Dr. Mom | Teen Ink

Dr. Mom

November 11, 2015
By Slade BRONZE, Tempe, Arizona
Slade BRONZE, Tempe, Arizona
1 article 0 photos 0 comments

College kids return from fall break carrying a wide variety of things. Care packages, clothes, belonging, illnesses, cures. Of course these last two things are not like the others, but illness happens a lot when travelling. But don’t fear. Luckily if you’re going or leaving home, mom is readily available with an arsenal of medication to offer as a cure. She may even send you home with some prescription medicine left over from a previous illness someone else in your family had! Because if it’s prescription that obviously means it cures more diseases than over the counter medicine, and faster too!


Parents pump every medication they can get their hands on into their children at the first sign of illness. Who needs a doctor when you have a local pharmacy mini clinic where the nurse can prescribe you exactly what you want? Any other medication or pain killers are readily available over the counter. Basically you can run into a CVS or Walgreens and get any medicine you want! And this is exactly what parents do. They go buy over the counter or demand a prescription from the mini clinic staff so they can get any medicine that treats their child’s symptoms and proceeds to make their child take all of it. With parents doing this, why even keep doctors around at all? Parents are just as good at giving their children medication! Therefore I propose that parents should be able to prescribe medication for their children without the need for a prescription from a doctor.


After all, mother knows best. If you have a cough and your mom wants to give you antibiotics for bronchitis and an inhaler just in case it’s actually asthma, that’s her prerogative. Too much medicine can’t be a bad thing, right?  Better to cover all your bases.
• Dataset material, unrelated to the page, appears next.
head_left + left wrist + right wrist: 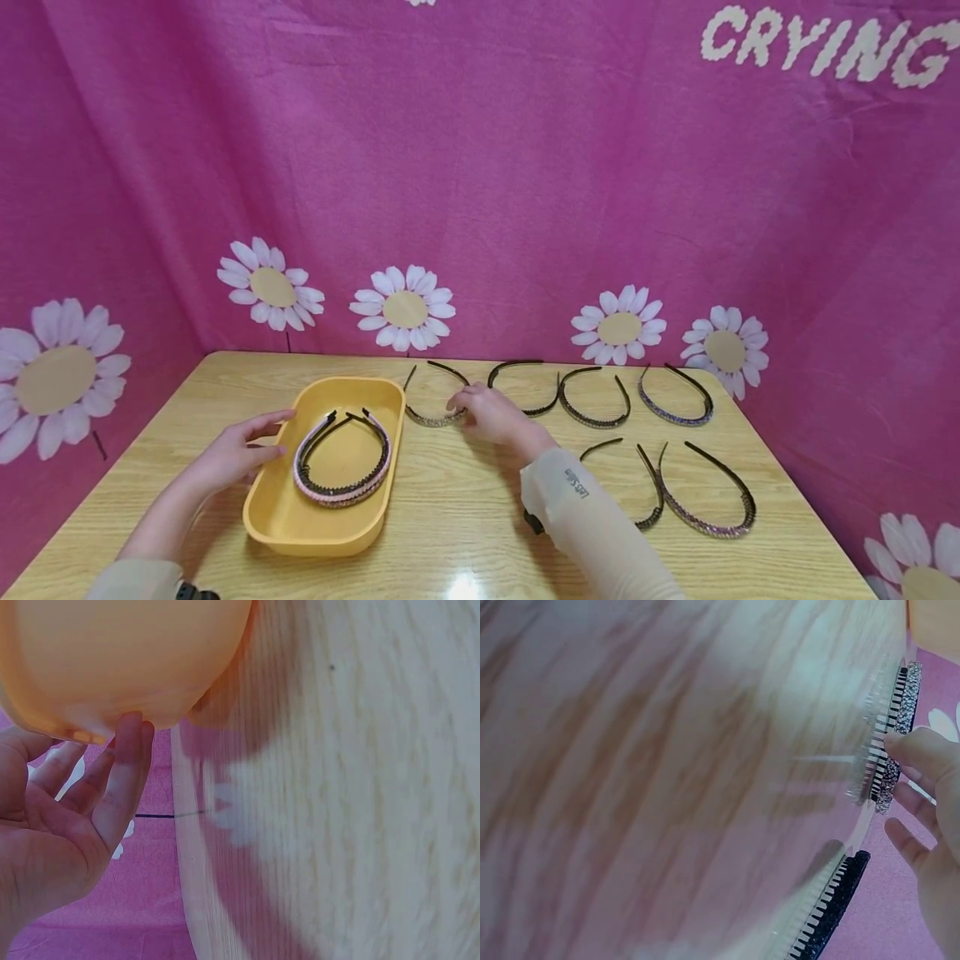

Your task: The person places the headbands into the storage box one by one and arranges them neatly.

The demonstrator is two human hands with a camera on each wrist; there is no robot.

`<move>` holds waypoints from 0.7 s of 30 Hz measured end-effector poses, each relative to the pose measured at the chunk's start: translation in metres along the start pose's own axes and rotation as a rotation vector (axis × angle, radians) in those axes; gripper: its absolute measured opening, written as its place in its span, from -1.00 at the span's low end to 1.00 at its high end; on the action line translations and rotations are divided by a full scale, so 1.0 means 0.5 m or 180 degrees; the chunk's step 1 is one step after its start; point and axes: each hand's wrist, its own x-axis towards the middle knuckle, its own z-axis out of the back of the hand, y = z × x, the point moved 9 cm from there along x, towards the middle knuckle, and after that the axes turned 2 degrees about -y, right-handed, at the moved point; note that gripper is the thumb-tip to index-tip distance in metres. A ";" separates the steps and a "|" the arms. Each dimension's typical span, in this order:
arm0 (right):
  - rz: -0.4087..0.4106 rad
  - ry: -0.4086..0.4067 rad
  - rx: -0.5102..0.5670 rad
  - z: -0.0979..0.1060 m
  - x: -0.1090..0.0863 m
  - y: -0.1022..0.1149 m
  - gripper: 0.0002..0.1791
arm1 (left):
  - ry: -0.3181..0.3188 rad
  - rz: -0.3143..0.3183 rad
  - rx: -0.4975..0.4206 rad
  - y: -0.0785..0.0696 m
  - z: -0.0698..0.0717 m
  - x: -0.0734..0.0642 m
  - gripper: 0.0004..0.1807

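Observation:
My left hand (228,454) is at the left rim of a yellow plastic tray (283,523), its fingers fairly straight. In the left wrist view its fingertips (129,727) touch the tray's outer wall (135,660). A pink headband (327,498) is stacked with dark toothed ones inside the tray. Right of the tray, my right hand (489,412) pinches the front band of a headband with silver stones (429,421), which rests on the table. The right wrist view shows the thumb on the studded headband (909,694), teeth visible along it, fingers behind.
Along the back of the wooden table (457,508) lie a black headband (510,365), a dark one (588,419) and a blue-stoned one (678,418). Nearer are a purple-stoned headband (712,528) and a black one (654,515) partly behind my right sleeve. A pink flowered cloth (510,208) hangs behind.

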 end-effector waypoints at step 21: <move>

Of course all the warning labels on the prescription bottles say don’t take them with any number of other medications. The prescriptions also require specific dosages, or they have a dictionary full of side effects. Sometimes they even have a duration they have to be taken over. But who wrote those labels? Some doctor, or scientist. Someone who has studied the human body, chemistry, and medicine for years. There is no way that person could know you or your health as well as your parents do! So why those bottles even have labels is beyond me; they seem about as useful as the calories label on a bottle of water.


Now some people may think parents giving their children an excess amount of medication is harmful. As if medicine could be harmful! These people claim that if taken too often, your body will build up an immunity to the drug. They also claim that if you take an antibiotic too often the very bacteria you’re trying to kill will develop a resistance. As if bacteria are smart enough to evolve to resist one of our greatest achievements: modern medicine. Obviously this is not the case. Look how quickly medicine makes you better! And it’s always better to take more than less to make sure the illness has really been cured. There’s a proven positive correlation between taking medicine and an improvement in health. When mom gives you five different cough syrups, allergy medication, and a prescription antibiotic to ensure any possible ailments are routed, she’s really just making sure to kill anything in your body that could possibly cause illness. You will probably be even healthier than before you got sick with all that medicine!


Due to this, I propose that the FDA and all 50 state medical licensing boards approve licenses for parents to write and fill prescriptions for any of their children. This will solve the problem of parents having to battle doctors over what really is best for their children’s health. It will allow parents to get all the medicine their hearts desire to make their children well. It will end the need for a doctor’s prescription that holds parents back from fully treating their children. Parents who apply must prove they are the child’s guardian and that they tend to be an overly precautious parent. If the application is approved, you may expect your license between 3-5 business days after completion of the application. Be sure to check your mail!